[Stored records]

● ● ● ●

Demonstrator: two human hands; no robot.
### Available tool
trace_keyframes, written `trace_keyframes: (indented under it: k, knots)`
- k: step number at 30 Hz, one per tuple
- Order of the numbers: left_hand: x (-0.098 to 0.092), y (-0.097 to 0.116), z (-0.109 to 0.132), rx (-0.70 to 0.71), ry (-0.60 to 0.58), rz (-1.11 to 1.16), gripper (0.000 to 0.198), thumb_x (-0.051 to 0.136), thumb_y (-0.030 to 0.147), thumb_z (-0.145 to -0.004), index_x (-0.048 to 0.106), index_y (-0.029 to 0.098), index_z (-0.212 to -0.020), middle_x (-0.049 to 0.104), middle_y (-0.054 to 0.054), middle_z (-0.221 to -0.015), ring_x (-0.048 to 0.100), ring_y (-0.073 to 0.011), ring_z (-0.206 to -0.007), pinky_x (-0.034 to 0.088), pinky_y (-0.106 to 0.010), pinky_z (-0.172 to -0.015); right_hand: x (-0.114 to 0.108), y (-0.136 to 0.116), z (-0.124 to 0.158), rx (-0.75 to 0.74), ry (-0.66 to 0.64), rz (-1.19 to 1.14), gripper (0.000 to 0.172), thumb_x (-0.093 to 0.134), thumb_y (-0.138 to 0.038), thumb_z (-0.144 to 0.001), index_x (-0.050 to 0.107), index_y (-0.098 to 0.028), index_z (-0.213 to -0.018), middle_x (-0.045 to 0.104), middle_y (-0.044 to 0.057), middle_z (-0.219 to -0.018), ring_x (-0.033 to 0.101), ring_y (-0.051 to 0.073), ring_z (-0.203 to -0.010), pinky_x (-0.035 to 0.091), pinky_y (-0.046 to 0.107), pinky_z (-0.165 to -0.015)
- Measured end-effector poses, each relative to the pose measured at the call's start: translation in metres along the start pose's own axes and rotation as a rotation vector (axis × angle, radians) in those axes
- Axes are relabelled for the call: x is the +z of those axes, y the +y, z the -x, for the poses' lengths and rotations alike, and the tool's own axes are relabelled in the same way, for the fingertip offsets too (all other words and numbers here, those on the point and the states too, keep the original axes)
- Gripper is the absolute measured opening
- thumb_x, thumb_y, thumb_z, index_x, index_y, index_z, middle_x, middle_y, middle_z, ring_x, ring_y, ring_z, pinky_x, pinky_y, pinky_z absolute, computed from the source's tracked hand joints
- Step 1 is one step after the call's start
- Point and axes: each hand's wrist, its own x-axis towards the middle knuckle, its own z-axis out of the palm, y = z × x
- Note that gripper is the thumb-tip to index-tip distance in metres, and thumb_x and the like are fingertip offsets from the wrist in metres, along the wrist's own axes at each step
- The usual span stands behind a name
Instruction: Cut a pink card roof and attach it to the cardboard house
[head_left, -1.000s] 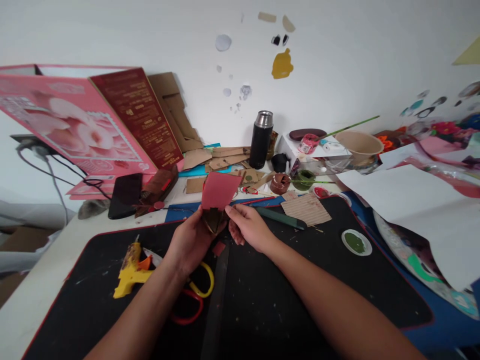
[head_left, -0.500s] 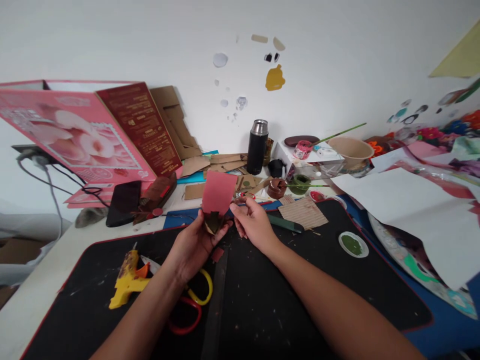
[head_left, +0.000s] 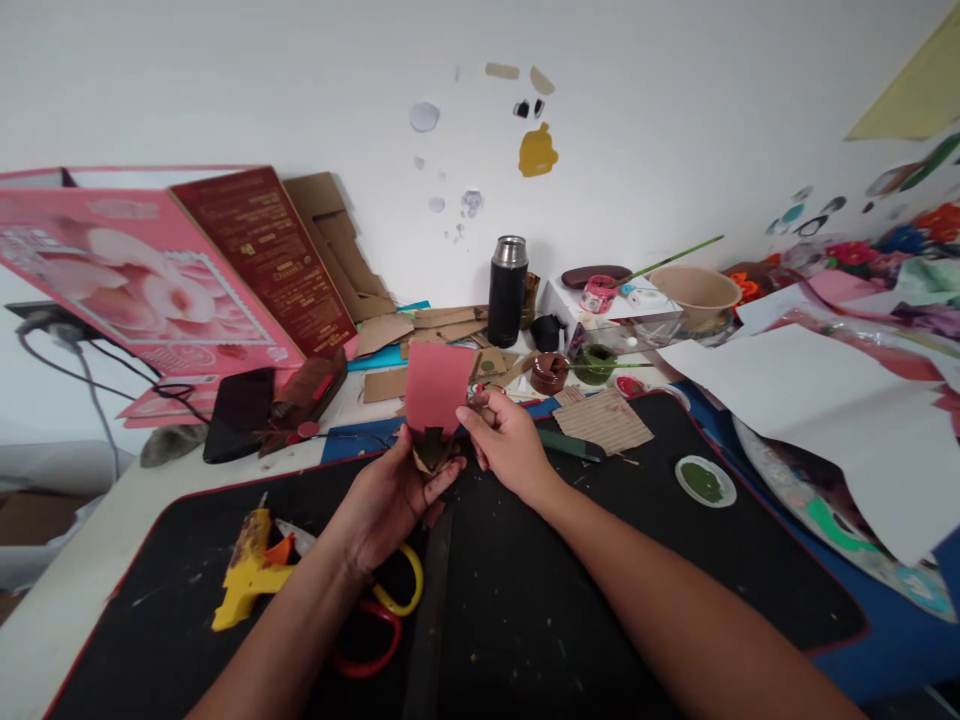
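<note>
Between the fingers and thumb of my left hand (head_left: 386,505) is a small piece with a pink-red paper flap (head_left: 438,385) standing up and a dark green pointed part (head_left: 431,448) at its base. My right hand (head_left: 511,442) has its fingertips closed at the flap's lower right edge; whether they pinch it is hard to make out. Under my left forearm lie scissors with red and yellow handles (head_left: 417,585) and a yellow glue gun (head_left: 244,575). A dark ruler-like strip (head_left: 427,615) runs along the black mat (head_left: 570,630).
Beyond my right hand are a green cutter (head_left: 571,446) and corrugated cardboard (head_left: 607,420). Open paint jars (head_left: 550,374) and a black thermos (head_left: 508,300) stand at the back. A lid of green paint (head_left: 705,482) sits right, white paper (head_left: 825,420) beyond. A pink box (head_left: 142,285) stands left.
The view has shifted slightly. Both hands stay at the piece, and the pink-red flap looks a little more upright.
</note>
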Motion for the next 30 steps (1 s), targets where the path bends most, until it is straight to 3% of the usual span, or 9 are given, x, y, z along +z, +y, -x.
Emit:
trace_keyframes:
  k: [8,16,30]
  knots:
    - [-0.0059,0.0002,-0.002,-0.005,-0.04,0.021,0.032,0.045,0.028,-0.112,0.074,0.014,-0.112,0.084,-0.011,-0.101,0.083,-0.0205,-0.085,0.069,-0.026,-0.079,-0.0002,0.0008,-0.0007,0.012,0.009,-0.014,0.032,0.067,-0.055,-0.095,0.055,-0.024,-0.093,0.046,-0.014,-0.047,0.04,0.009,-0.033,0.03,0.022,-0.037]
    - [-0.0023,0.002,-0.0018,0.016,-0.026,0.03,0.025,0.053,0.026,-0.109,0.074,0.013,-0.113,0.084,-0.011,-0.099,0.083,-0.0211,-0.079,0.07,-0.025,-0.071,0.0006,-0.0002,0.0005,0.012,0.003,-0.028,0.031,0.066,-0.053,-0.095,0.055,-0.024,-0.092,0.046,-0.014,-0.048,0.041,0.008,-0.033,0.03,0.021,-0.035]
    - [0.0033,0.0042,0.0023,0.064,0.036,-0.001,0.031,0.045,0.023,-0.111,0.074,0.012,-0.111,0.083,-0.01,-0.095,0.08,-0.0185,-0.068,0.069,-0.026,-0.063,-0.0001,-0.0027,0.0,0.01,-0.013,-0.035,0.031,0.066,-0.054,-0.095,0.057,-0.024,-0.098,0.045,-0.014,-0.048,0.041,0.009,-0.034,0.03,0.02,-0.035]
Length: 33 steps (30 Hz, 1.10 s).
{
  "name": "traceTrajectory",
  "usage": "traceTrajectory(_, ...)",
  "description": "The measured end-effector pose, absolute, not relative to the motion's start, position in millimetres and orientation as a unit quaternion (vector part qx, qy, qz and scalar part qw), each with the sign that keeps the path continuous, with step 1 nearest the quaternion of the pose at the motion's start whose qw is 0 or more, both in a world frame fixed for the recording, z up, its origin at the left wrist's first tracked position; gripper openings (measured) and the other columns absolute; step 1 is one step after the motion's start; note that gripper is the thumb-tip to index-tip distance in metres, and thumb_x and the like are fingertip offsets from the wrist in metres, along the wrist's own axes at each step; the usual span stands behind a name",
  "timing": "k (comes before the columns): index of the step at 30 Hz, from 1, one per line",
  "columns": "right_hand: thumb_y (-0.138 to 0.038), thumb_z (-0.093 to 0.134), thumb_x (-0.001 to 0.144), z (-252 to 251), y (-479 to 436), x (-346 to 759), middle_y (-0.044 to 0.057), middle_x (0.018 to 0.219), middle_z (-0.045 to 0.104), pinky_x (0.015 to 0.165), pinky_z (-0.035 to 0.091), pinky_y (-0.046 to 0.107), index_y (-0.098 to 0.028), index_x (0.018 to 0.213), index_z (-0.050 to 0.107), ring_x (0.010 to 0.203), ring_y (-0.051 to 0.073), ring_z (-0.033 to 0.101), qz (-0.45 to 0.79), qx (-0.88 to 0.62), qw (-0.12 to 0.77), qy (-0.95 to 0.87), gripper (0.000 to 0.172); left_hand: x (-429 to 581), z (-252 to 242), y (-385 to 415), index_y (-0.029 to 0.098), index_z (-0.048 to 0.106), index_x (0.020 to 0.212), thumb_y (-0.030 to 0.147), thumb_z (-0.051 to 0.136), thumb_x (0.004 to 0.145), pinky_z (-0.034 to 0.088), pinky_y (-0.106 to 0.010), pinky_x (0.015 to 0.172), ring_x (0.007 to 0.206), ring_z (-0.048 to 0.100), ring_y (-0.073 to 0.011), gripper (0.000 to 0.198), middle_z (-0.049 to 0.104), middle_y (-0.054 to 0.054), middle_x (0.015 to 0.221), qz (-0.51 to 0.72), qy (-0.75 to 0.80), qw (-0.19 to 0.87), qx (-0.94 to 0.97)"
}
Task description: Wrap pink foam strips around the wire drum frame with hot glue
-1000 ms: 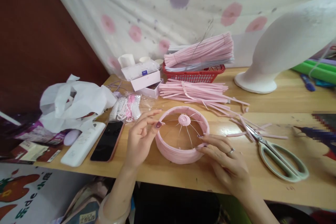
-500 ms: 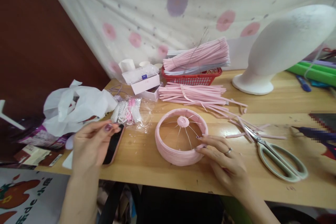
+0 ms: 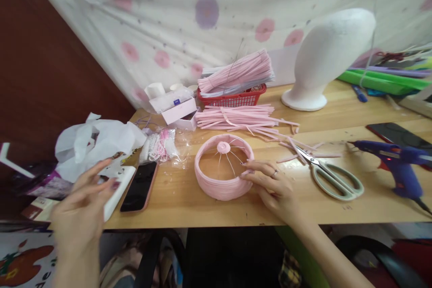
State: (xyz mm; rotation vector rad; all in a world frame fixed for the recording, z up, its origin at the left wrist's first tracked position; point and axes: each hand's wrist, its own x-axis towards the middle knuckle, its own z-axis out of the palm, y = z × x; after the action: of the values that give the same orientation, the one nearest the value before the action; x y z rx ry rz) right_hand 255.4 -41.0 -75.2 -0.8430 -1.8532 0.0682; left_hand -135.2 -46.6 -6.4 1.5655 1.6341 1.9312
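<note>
A round pink band point(image 3: 222, 189), wrapped in soft strips, rests on the wooden table. Thin bare wires run inside it like spokes to a small pink coil point(image 3: 223, 147). My right hand point(image 3: 273, 186) grips the band's right rim between thumb and fingers; a ring is on one finger. My left hand point(image 3: 86, 198) is raised at the left with thumb and fingers apart, slightly blurred, and nothing shows between them. Close by it are a white flat object point(image 3: 119, 191) and a black-screened phone point(image 3: 140, 186).
Scissors point(image 3: 334, 180) lie right of the band, near cut pink strips and a blue glue gun point(image 3: 393, 162). Behind are pink chenille stems point(image 3: 236, 119), a red basket point(image 3: 232, 100), white boxes point(image 3: 178, 110), a bag of beads point(image 3: 160, 144) and a white foam head point(image 3: 324, 58).
My left hand has moved left and down, its pinched fingers spreading apart. My right hand keeps its hold on the band. The view has shifted, showing more of the right side.
</note>
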Motion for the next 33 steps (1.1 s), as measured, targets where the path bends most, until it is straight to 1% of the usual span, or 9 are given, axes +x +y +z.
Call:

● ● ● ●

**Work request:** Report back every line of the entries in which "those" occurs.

**Reply to the exercise:**
- Measured end-effector poses, each relative to the pose measured at the call's start: translation in metres along the start pose's own axes and rotation as a rotation vector (axis × angle, radians) in those axes
- Axes are relabelled for the call: x is the +z of those axes, y the +y, z the -x, for the poses' lengths and rotations alike, and the tool's own axes are relabelled in the same way, for the fingertip offsets too (all other words and numbers here, those on the point and the states too, keep the original axes)

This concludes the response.